DFW Airport Terminal A is a transit station located at Dallas/Fort Worth International Airport. It offers service on the DART  light rail service. It is the connection point to the TEXRail system and a future connection to the DART Silver Line service.

The light rail station opened on August 18, 2014, and it serves as the northwestern terminus of the Orange Line. It is located between International Parkway and North Service Road, in the area between Terminals A and B. A covered walkway connects the station with the lower level of Terminal A at Door A10 (named after nearby Gate A10).

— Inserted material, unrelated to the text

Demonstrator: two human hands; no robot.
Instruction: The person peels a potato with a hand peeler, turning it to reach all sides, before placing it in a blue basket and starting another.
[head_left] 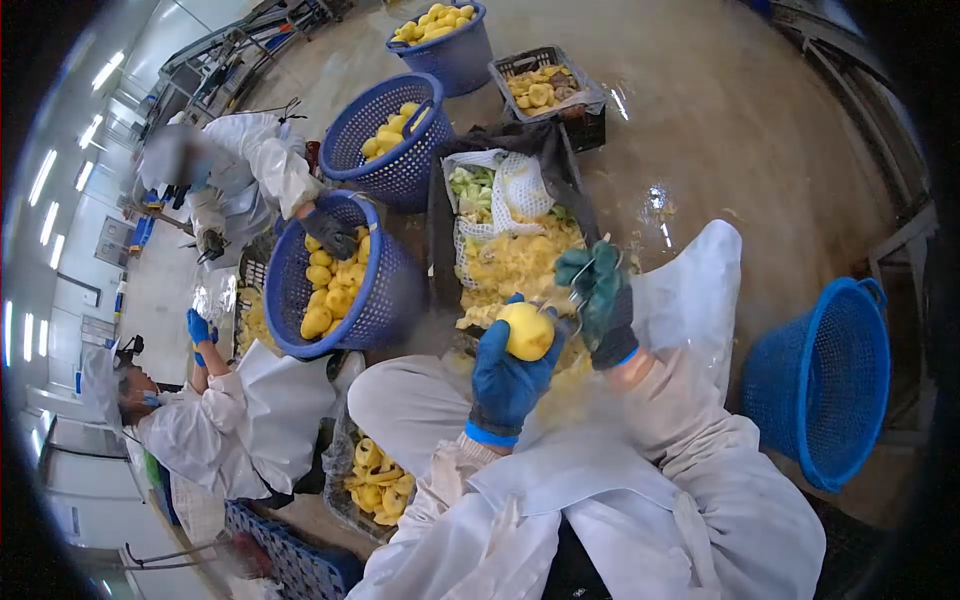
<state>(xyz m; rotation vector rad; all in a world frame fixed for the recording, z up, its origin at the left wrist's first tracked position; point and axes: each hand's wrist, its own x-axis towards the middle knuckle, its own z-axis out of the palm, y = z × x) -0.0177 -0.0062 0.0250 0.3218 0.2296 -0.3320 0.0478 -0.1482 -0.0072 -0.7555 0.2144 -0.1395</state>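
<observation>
My left hand [510,375], in a blue glove, is closed around a smooth yellow fruit [527,332], which looks like a peeled mango. Just right of it, my right hand [598,300], in a dark green glove, grips a thin metal tool [574,297] that looks like a peeler. Fingers cover most of that tool. Beyond both hands stands a dark crate [440,250] heaped with yellow peelings [520,262]. White foam netting [522,185] and some green scraps lie at its far end.
Left of the crate, a blue basket [395,290] holds yellow fruit; a co-worker's gloved hand [330,233] reaches in. More fruit baskets stand beyond. At right is a blue basket [775,375]. Another person [215,415] sits at left, near a crate of yellow pieces [375,485].
</observation>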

With the opening of DFW Airport Terminal B station on January 10, 2019, a second covered walkway was built that connects the two stations together making it possible for passengers to transfer between DART or TEXRail or directly access Terminal B.

Passengers can access all other terminals using the SkyLink train inside the secured area of the airport, or the Terminal Link bus system outside of the secured area.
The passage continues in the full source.